Matt Dallow is one of the coaches recently named to take up positions supporting Athletics New Zealand’s Rio 2016 Performance Project. He returned to New Zealand in 2007 after first leaving in 1992. During his time away he lived primarily in Arizona with stints in Southern California and London, England. He has represented New Zealand in three sports and the USA in one.
The editor caught up with the coach for this following interview…
Tell me about the role you have in your position as one of the coaches supporting Athletics New Zealand’s Rio 2016 Performance Project.

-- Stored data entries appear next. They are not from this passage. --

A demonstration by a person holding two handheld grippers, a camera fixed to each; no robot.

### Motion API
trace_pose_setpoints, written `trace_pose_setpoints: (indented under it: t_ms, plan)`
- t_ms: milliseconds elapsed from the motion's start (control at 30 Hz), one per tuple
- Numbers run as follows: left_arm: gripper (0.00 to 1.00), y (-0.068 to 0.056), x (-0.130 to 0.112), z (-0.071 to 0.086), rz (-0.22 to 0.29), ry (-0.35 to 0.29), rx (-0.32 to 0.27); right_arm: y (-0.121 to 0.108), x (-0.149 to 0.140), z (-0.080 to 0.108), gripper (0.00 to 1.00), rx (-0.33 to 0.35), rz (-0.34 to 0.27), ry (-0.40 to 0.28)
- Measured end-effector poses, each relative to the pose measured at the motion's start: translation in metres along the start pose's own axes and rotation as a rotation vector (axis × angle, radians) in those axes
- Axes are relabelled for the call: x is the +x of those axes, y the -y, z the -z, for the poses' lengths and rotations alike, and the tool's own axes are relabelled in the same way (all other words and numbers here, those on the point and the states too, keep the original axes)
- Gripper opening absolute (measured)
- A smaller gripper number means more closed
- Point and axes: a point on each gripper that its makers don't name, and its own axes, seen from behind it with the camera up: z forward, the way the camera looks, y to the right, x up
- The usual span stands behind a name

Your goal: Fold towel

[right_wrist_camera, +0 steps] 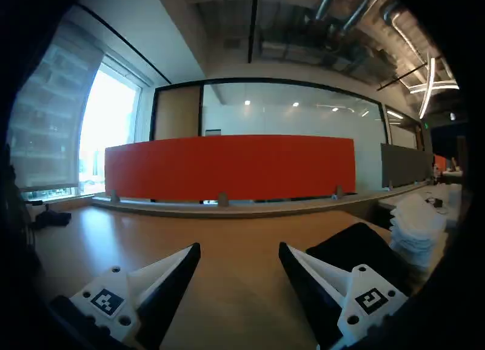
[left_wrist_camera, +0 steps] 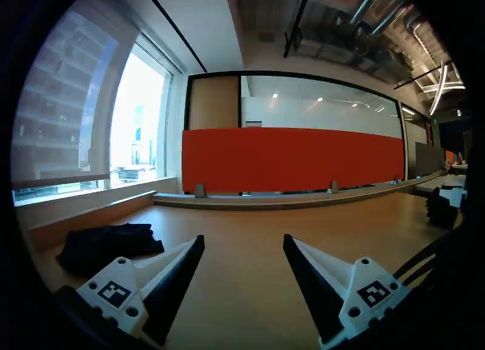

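In the left gripper view, a dark towel [left_wrist_camera: 109, 244] lies crumpled on the wooden desk [left_wrist_camera: 242, 216]. It sits at the far left below the window [left_wrist_camera: 136, 131], just beyond the left finger of the left tongs [left_wrist_camera: 242, 238], which stand open and empty. A red partition [left_wrist_camera: 291, 159] runs along the desk's far edge. In the right gripper view, the right tongs [right_wrist_camera: 239, 247] are spread apart, holding nothing. Behind their right finger lies a flat black item [right_wrist_camera: 364, 241], with a stack of white folded cloths [right_wrist_camera: 418, 225] just beside it.
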Motion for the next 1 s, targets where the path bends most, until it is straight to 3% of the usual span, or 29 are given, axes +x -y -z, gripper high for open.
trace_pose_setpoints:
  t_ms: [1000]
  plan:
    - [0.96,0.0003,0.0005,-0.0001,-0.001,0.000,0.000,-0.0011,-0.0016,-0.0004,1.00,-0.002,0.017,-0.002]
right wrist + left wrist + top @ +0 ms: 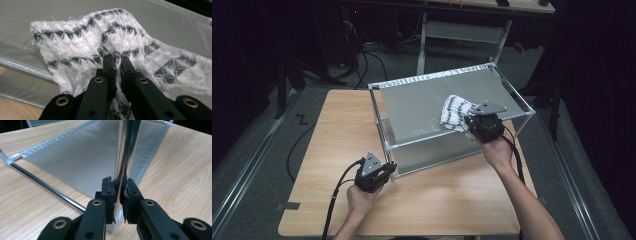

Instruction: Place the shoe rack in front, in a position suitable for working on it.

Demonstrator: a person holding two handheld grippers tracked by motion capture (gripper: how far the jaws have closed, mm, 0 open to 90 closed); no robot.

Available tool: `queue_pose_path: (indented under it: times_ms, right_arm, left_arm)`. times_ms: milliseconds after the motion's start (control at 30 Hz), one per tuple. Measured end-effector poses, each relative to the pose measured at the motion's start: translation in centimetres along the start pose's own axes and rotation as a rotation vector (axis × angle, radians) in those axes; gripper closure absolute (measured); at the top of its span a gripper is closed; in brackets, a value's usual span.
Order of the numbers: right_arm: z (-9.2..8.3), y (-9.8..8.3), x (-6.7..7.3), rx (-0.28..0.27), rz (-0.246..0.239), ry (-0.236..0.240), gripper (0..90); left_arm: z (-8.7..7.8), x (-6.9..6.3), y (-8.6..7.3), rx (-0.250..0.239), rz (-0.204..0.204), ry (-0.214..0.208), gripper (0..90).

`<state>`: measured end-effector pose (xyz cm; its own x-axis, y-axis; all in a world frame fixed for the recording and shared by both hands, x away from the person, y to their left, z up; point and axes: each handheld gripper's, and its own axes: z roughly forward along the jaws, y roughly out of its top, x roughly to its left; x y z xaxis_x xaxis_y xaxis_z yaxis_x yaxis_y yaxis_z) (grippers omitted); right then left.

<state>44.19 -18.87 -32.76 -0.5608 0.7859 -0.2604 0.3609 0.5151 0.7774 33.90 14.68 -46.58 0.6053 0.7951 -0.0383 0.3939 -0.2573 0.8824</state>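
Note:
A two-shelf metal rack [422,107] with grey shelves stands on the wooden table [332,150]. My left gripper [388,168] is shut on the rack's near left corner post [123,157], which stands upright between the jaws; midway between my own tips lies my left gripper [119,187]. A white cloth with a dark woven pattern [454,112] lies crumpled on the top shelf near its right front edge. My right gripper [472,122] is shut on a fold of this cloth [100,42], the fabric pinched between the jaws of my right gripper [118,60].
The rack's lower shelf [75,155] rests just above the tabletop, with a chrome rail [47,186] along its front. Bare wood lies left of the rack and along the near edge. Cables trail from both grippers over the near edge. Beyond the table is dark floor with table legs.

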Motion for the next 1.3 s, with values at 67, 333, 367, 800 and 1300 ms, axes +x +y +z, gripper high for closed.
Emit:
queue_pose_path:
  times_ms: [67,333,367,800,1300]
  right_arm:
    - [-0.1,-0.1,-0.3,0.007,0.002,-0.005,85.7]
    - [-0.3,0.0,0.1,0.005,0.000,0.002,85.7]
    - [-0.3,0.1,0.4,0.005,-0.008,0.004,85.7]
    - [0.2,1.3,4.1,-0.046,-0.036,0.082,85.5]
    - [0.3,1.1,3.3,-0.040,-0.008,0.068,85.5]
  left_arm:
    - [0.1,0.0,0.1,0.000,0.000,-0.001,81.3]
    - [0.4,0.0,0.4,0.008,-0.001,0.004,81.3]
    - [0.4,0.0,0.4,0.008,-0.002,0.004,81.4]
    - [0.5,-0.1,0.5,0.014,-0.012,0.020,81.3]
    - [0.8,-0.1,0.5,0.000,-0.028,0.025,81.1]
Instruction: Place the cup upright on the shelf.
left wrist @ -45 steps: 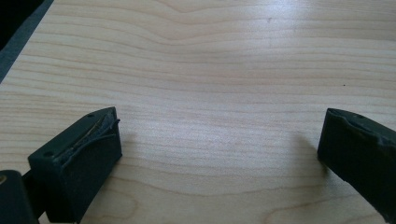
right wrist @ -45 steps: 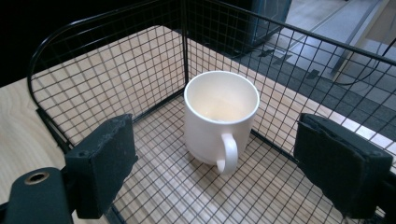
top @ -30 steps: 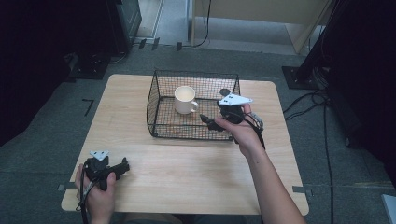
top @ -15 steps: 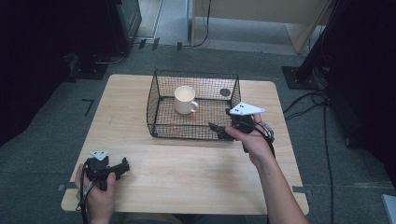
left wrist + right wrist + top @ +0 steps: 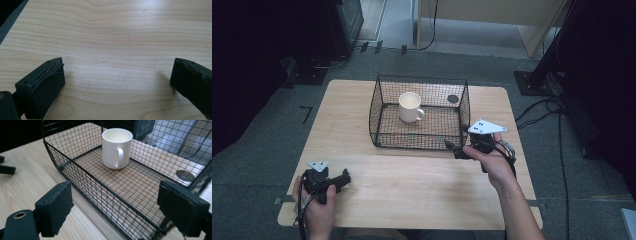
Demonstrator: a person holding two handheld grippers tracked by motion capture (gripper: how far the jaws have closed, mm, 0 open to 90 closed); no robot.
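High view: my left gripper (image 5: 343,179) rests wide open and empty on the table (image 5: 412,190). Centre, the mug (image 5: 410,107) stands upright inside the wire basket (image 5: 419,142). My right gripper (image 5: 452,148), open and empty, is nearer, the mug ahead beyond the basket's near wall.

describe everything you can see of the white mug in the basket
The white mug is a plain, glossy, ceramic-looking cylinder with one loop handle, which in the high view points toward the near right. It stands upright with its mouth open; the inside looks pale and seems empty. It sits on the mesh floor of the black wire basket, toward the back left, apart from the walls. Only the basket floor touches it; the right tongs are open, outside the near wall.
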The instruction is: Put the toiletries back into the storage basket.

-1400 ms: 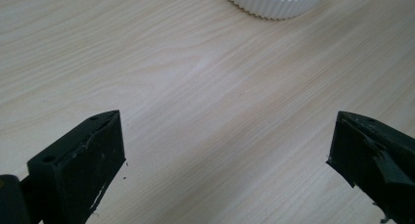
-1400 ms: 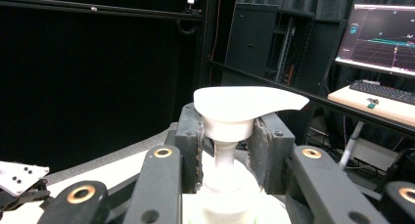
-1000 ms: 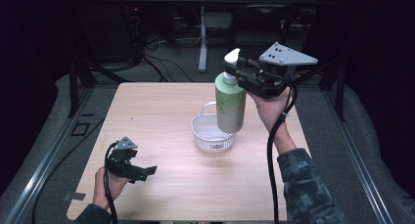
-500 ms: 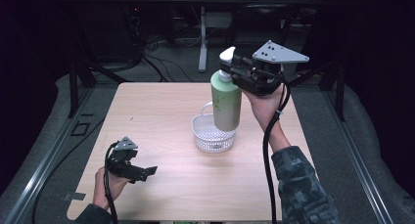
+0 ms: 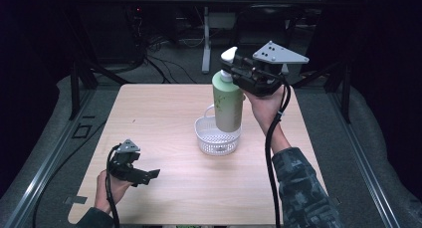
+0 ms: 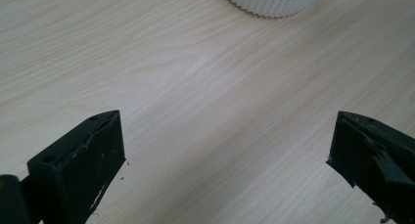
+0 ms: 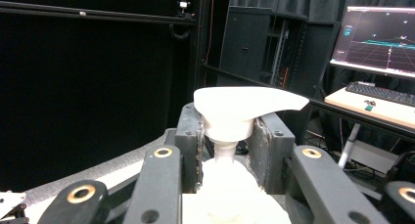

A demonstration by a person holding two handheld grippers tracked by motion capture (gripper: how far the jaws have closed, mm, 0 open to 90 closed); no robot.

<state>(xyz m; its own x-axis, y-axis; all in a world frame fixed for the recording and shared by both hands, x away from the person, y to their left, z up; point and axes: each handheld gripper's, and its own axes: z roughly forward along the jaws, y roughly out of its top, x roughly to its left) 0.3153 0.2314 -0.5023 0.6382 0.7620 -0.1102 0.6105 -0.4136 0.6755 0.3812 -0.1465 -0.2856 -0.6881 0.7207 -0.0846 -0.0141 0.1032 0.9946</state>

My position as National Event Coach for Shot and Discus is geared towards assisting coaches and athletes nationwide in their specific areas of need. My goal is to find and help provide the best resources we have available to those who both need and deserve it across these events.
Tell me briefly about the other roles you have had in sport.
I have been a coach in a number of roles outside of athletics. I have had extensive involvement in rugby in both New Zealand and the USA. I have spent years working as a consultant and have worked with athletes in rugby, American football, basketball, swimming, triathlon, bobsleigh, strongman, tennis…. - I am sure to be forgetting some.
What got you into coaching and when did you first become a coach?
I became a coach after an injury ended my training as a decathlete at the University of Arizona. When it became apparent I would not compete again I was offered a position at the University coaching multi-events while I finished my degree. My coach at the time was Mike Maynard (now Head Track and Field Coach at UCLA) and I owe a lot to him and his belief in me both as an athlete and coach.
How many years have you been coaching?
It started as an interest about 16 years ago but my first full-time job as a coach started in 1997.
Where are you based?
Currently I am living in Dunedin.
How did you first become involved in athletics?
My family have all been involved in athletics and as the youngest child, I first went to Waitemata Athletic Club at age four.
Are you attached to an athletics club?
No club affiliation currently.
What disciplines in athletics do you coach?
I have coached all events at different times and I do believe a good coach should be able to manage athletes in any discipline or any sport for that matter. Coaching is about solving problems and knowing how best to deliver the answers.
Why do you coach?
I believe coaching is about trying to make a difference. Playing a part in maximizing an athlete’s development and having them realize their potential is very rewarding. .
As a coach what motivates you?
I thrive on competition and finding an edge. I like finding answers and I like winning.
Vince Lombardi is credited with saying “Winning isn’t everything, it is the only thing”. We all want to be winners. If not we wouldn’t compete.
What do you get out of coaching and what’s the most rewarding thing for you about coaching?
I earn my living coaching as it is my chosen career path. The rewards are not only financial though as it is the thrill of victory and being a part of the winning experience that sets coaching apart.
What qualifications do you have as an athletics coach and how necessary have these qualifications been for you?
I do not hold any track and field coaching qualifications and have never found them necessary in my coaching roles. I think qualifications are a good way to get introduced to, or up-skilled in, coaching if practical opportunities are not available. Having trained and coached in the U.S. Collegiate system I believe experience and practical knowledge gained through continual exposure to any sport are more valuable than qualifications in long term development as a coach.
How many athletes do you have in your coaching group?
In my business as a Performance Specialist I am currently contracted to work as Strength & Conditioning coach with the Highlanders Rugby Franchise based in Dunedin. I also consult and coach various individual athletes. In total I work with between 30 and 40 athletes depending on the time of year.
What sort of ages are these athletes?
Ages range from 17 to 35. Aside from my usual routine I have also recently been helping a local 12 year old shot put / discus thrower.
How often do you meet your athletes for training?
I very seldom have a day when I do not coach someone.